I’m just one step away (and quite a few million bucks) from a “Super Computer” setup :D:D:D

This is much like you would do a “data processing product”, if you will, as I would “serve” processing power from API interfaces, to run some code of my own.

This is actually probably the way I would do it in a real work setting if I had to (I’m an enthusiast, not a programmer), because then you (here you are the “customer”) don’t care what language I use (using R is often *not* widely accepted out there in the Corporate world for Production environments, I am well aware and I understand and accept that and I don’t even want to discuss it anymore, it’s SO pointless).

As if I can choose to use R or any other set of languages and products, but keep it “transparent” for you, “containerized”, “packaged” basically, for simple projects like that – i.e. providing containers – we’re all happy! (Actually, theoretically, more complex projects too, but that’s a very different story :D)

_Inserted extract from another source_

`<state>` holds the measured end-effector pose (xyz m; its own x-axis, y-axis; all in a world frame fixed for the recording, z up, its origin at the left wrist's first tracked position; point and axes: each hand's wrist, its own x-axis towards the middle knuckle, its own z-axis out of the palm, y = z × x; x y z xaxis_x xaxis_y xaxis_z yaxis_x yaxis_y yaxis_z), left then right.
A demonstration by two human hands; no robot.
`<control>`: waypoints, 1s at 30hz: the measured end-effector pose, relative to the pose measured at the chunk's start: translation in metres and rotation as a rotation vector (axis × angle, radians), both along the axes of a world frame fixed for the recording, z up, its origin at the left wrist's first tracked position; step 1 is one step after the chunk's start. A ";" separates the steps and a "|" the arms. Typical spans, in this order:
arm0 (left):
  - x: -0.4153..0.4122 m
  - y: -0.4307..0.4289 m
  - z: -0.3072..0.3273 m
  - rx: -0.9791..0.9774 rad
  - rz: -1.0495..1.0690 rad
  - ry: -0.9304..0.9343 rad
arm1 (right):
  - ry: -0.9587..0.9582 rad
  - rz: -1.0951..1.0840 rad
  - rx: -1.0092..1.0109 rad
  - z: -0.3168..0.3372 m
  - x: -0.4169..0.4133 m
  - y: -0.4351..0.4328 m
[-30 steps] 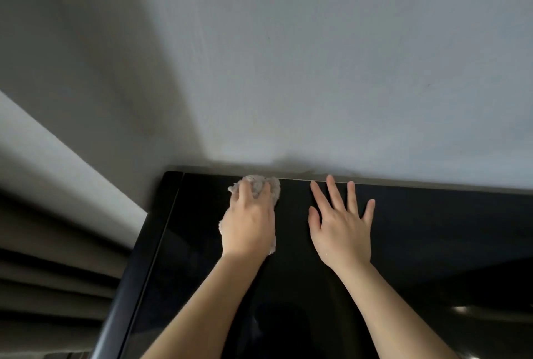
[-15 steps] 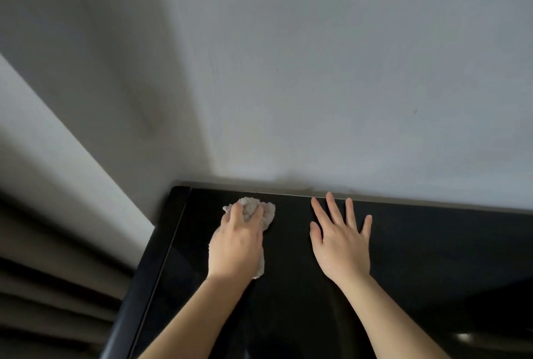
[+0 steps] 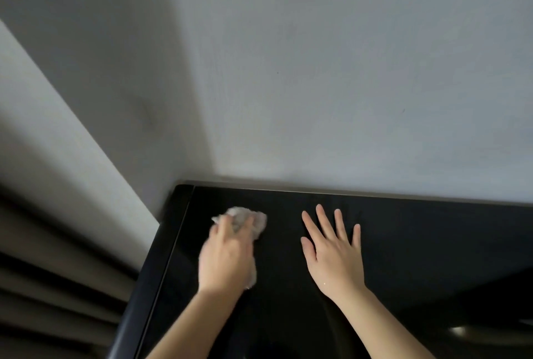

Also, it then of course is scalable (horizontally, anyway), which is cool (and the whole goal of this part of the exercise, in fact), so for certain workloads, this is an obvious benefit. I mean, imagine a thousand CPUs… Or a million – well no, maybe not a million (why would I ever think about that? this is just a personal project and scaling was never a critical part of it :D).

Sure, yes, it’s not a “serverless” solution, some will say. I know. I don’t really care, I’ll be happy if everything works with my proposed setup. (Maybe in the future, who knows? I definitely don’t plan to do this here, I need to go back to the simulations themselves at some point. (yes, that last bit is just a bad excuse, I still have plenty of time :D))